- Venue: London Aquatics Centre
- Dates: 2 September 2012
- Competitors: 14 from 12 nations
- Winning time: 1:07.81

Medalists
- 1st place, gold medalist(s):  / Dmytro Zalevskyi / Ukraine
- 2nd place, silver medalist(s):  / Yang Bozun / China
- 3rd place, bronze medalist(s):  / Viktor Smyrnov / Ukraine

= Swimming at the 2012 Summer Paralympics – Men's 100 metre backstroke S11 =

Event at the 2012 Summer Paralympics

The men's 100m backstroke S11 event at the 2012 Summer Paralympics took place at the London Aquatics Centre on 2 September.

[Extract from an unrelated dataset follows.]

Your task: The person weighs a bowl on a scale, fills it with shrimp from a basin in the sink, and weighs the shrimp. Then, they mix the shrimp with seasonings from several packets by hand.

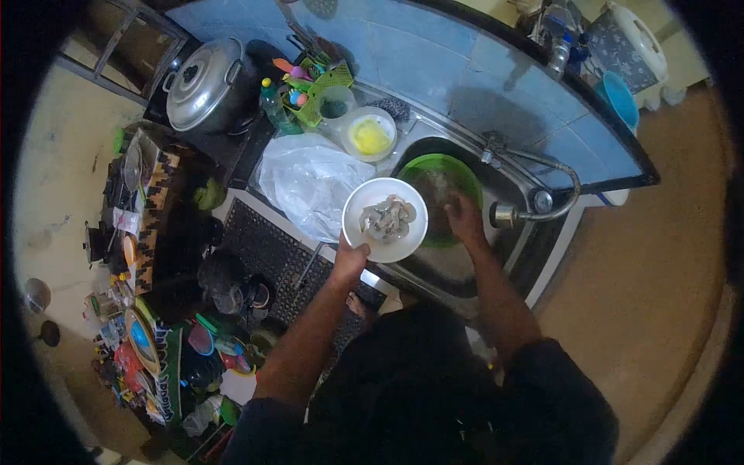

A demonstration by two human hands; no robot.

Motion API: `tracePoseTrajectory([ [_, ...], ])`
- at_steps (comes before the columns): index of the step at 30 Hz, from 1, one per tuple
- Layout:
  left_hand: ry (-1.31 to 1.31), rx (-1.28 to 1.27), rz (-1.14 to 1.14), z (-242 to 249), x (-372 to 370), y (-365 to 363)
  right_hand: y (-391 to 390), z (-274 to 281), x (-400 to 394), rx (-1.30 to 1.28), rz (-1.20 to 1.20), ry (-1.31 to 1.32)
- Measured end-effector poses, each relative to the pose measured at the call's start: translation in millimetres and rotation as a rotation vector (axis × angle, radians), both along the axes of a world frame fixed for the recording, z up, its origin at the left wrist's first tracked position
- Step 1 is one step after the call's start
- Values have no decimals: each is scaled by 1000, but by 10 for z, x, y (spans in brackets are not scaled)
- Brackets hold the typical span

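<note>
A white bowl (385, 249) is in my left hand (350, 262), with the thumb over its rim and the other fingers underneath. Peeled, greyish shrimp (390, 218) lie in a small heap in the bowl. My right hand (465, 222) is over the near right side of a green basin (428, 160) in the sink, fingers loosely apart and nothing visible in them. Inside the basin is a pale, blurred mass (439, 184) that I cannot make out clearly.
A tap (554, 164) arches over the sink's right side. Beside the basin stands a bowl with yellow contents (372, 136). A white plastic bag (306, 186) covers the left counter. Behind it are a green bottle (277, 108), a utensil basket (335, 77) and a large lidded pot (205, 85).
</note>
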State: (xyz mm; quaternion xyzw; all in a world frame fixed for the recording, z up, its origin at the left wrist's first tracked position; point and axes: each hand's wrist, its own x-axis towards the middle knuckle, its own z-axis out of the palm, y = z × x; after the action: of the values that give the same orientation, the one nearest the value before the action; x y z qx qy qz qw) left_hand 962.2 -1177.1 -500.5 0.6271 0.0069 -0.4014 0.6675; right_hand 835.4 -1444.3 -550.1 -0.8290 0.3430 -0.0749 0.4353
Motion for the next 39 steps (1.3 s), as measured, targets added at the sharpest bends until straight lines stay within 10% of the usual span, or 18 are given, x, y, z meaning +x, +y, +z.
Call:
tracePoseTrajectory([
  [7, 20, 289, 20, 750, -185, 16, 125, -1139, 646, -596, 160, 356],
  [11, 12, 192, 68, 599, -288, 385, 201, -536, 730, -286, 262, 475],
  [20, -42, 101, 73, 711, -299, 295, -25, -1151, 394, -10, 184, 363],
  [26, 63, 81, 137, 770, -203, 33, -24, -363, 27, 860, -405, -263],
  [29, 0, 94, 85, 478, -112, -12, 72, 198, 52, 664, -452, 12],
  [32, -37, 98, 108, 374, -115, -118, 242, 646, 78, 786, -402, -247],
  [39, -60, -5, 48, 189, -164, -278, 497, 949, 492, -45, 365, -309],
])
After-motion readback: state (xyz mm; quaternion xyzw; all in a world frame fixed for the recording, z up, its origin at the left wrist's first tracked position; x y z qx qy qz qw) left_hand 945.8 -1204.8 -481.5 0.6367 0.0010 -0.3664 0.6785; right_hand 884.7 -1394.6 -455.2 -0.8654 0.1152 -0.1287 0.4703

There were two heats; the swimmers with the eight fastest times advanced to the final.

==Results==

===Heats===
Competed from 10:22.

====Heat 1====

| Rank | Lane | Name | Nationality | Time | Notes |
|---|---|---|---|---|---|
| 1 | 5 | Junichi Kawai | Japan | 1:10.68 | Q |
| 2 | 4 | Viktor Smyrnov | Ukraine | 1:10.81 | Q |
| 3 | 3 | Oleksandr Mashchenko | Ukraine | 1:12.35 | Q |
| 4 | 7 | Israel Oliver | Spain | 1:12.87 | Q |
| 5 | 6 | Hendri Herbst | South Africa | 1:14.76 |  |
| 6 | 2 | Sergio Zayas | Argentina | 1:16.33 |  |
| 7 | 1 | Yunerki Ortega | Cuba | 1:23.32 |  |

====Heat 2====

| Rank | Lane | Name | Nationality | Time | Notes |
|---|---|---|---|---|---|
| 1 | 4 | Yang Bozun | China | 1:08.92 | Q |
| 2 | 5 | Dmytro Zalevskyi | Ukraine | 1:11.25 | Q |
| 3 | 1 | Bradley Snyder | United States | 1:12.01 | Q |
| 4 | 3 | Donovan Tildesley | Canada | 1:13.17 | Q |
| 5 | 6 | Rustam Nurmukhametov | Russia | 1:15.86 |  |
| 6 | 2 | Grzegorz Polkowski | Poland | 1:17.32 |  |
| 7 | 7 | Rattaporn Jearchan | Thailand | 1:21.73 |  |

===Final===
Competed at 18:04.

| Rank | Lane | Name | Nationality | Time | Notes |
|---|---|---|---|---|---|
| 1st place, gold medalist(s) | 6 | Dmytro Zalevskyi | Ukraine | 1:07.81 | EU |
| 2nd place, silver medalist(s) | 4 | Yang Bozun | China | 1:08.07 |  |
| 3rd place, bronze medalist(s) | 3 | Viktor Smyrnov | Ukraine | 1:08.22 |  |
| 4 | 5 | Junichi Kawai | Japan | 1:08.94 |  |
| 5 | 2 | Bradley Snyder | United States | 1:09.62 |  |
| 6 | 1 | Israel Oliver | Spain | 1:11.58 |  |
| 7 | 7 | Oleksandr Mashchenko | Ukraine | 1:12.94 |  |
| 8 | 8 | Donovan Tildesley | Canada | 1:13.97 |  |

Q = qualified for final. EU = European Record.